WHAT NEEDS TO BE DONE:
Each of the lines below must be written out exactly as shown.

THE DATA:
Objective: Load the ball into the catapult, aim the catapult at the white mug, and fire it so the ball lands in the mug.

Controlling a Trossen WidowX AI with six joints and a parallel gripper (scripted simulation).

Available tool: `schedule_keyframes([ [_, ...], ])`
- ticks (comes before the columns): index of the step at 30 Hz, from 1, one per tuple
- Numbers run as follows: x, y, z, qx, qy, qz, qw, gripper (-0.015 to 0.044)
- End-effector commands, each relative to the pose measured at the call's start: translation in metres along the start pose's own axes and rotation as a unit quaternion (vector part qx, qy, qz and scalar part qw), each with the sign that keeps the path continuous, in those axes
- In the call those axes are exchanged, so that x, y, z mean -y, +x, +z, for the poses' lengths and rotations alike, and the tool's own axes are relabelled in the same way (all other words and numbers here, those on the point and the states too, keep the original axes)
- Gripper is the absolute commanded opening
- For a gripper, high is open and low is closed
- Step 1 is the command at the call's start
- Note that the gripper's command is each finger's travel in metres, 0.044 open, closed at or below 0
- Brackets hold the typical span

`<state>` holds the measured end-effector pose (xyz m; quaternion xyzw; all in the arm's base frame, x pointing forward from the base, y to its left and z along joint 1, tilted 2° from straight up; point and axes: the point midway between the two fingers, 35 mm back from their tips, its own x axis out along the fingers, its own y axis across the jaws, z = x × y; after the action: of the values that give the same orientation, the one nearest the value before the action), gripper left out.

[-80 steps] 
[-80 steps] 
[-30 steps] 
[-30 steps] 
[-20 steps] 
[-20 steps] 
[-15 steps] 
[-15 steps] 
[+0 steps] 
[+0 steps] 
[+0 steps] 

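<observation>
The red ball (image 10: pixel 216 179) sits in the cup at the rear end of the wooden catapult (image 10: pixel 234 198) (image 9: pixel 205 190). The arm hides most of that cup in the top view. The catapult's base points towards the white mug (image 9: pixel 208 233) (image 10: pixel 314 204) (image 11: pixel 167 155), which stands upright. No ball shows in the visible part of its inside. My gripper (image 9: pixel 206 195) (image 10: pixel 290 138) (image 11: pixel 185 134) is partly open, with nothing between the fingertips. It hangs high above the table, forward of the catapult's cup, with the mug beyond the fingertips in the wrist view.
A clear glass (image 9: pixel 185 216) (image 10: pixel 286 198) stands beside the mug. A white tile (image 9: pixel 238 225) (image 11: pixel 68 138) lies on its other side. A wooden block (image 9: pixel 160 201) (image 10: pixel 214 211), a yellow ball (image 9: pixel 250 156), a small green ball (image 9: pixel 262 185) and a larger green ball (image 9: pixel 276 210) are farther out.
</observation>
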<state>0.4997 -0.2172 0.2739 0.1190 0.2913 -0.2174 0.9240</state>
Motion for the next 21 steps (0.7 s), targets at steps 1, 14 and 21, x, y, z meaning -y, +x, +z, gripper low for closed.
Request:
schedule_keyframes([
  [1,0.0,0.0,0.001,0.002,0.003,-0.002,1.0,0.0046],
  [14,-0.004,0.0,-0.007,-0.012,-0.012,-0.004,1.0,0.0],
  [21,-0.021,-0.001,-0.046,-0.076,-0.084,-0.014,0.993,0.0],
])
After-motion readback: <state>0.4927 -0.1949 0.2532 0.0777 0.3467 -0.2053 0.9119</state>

SOLUTION TO THIS PROBLEM:
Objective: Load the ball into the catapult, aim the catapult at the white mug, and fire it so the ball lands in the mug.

Controlling a Trossen WidowX AI with six joints and a parallel gripper (scripted simulation).

Available tool: `schedule_keyframes([ [_, ...], ])`
- ticks (comes before the columns): index of the step at 30 Hz, from 1, one per tuple
- Numbers run as follows: x, y, z, qx, qy, qz, qw, gripper (-0.015 to 0.044)
- End-effector commands, each relative to the pose measured at the call's start: translation in metres along the start pose's own axes and rotation as a unit quaternion (vector part qx, qy, qz and scalar part qw), each with the sign that keeps the path continuous, in those axes
- In the call those axes are exchanged, so that x, y, z mean -y, +x, +z, for the poses' lengths and rotations alike, and the tool's own axes are relabelled in the same way (all other words and numbers here, those on the point and the states too, keep the original axes)
- Gripper is the absolute commanded opening
- For a gripper, high is open and low is closed
- Step 1 is the command at the call's start
- Note that the gripper's command is each finger's travel in metres, 0.044 open, closed at or below 0
- Brackets hold the typical span

`<state>` holds the measured end-effector pose (xyz m; quaternion xyzw; all in the arm's base frame, x pointing forward from the base, y to its left and z along joint 1, tilted 2° from straight up; point and axes: the point midway between the two fingers, 35 mm back from their tips, its own x axis out along the fingers, its own y axis across the jaws, z = x × y; after the action: of the values that give the same orientation, the one nearest the value before the action), gripper left out.

[-80 steps] 
[-80 steps] 
[-30 steps] 
[-30 steps] 
[-20 steps] 
[-20 steps] 
[-15 steps] 
[-15 steps] 
[+0 steps] 
[+0 steps] 
[+0 steps] 

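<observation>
The red ball (image 10: pixel 216 179) sits in the cup at the rear end of the wooden catapult (image 10: pixel 234 198) (image 9: pixel 205 190). The arm hides most of that cup in the top view. The catapult's base points towards the white mug (image 9: pixel 208 233) (image 10: pixel 314 204) (image 11: pixel 167 155), which stands upright. No ball shows in the visible part of its inside. My gripper (image 9: pixel 206 195) (image 10: pixel 290 138) (image 11: pixel 185 134) is partly open, with nothing between the fingertips. It hangs high above the table, forward of the catapult's cup, with the mug beyond the fingertips in the wrist view.
A clear glass (image 9: pixel 185 216) (image 10: pixel 286 198) stands beside the mug. A white tile (image 9: pixel 238 225) (image 11: pixel 68 138) lies on its other side. A wooden block (image 9: pixel 160 201) (image 10: pixel 214 211), a yellow ball (image 9: pixel 250 156), a small green ball (image 9: pixel 262 185) and a larger green ball (image 9: pixel 276 210) are farther out.
</observation>
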<state>0.4997 -0.2172 0.2739 0.1190 0.2913 -0.2174 0.9240</state>
Motion for the next 21 steps (0.7 s), targets at steps 1, 14 and 21, x, y, z meaning -y, +x, +z, gripper low for closed.
Request:
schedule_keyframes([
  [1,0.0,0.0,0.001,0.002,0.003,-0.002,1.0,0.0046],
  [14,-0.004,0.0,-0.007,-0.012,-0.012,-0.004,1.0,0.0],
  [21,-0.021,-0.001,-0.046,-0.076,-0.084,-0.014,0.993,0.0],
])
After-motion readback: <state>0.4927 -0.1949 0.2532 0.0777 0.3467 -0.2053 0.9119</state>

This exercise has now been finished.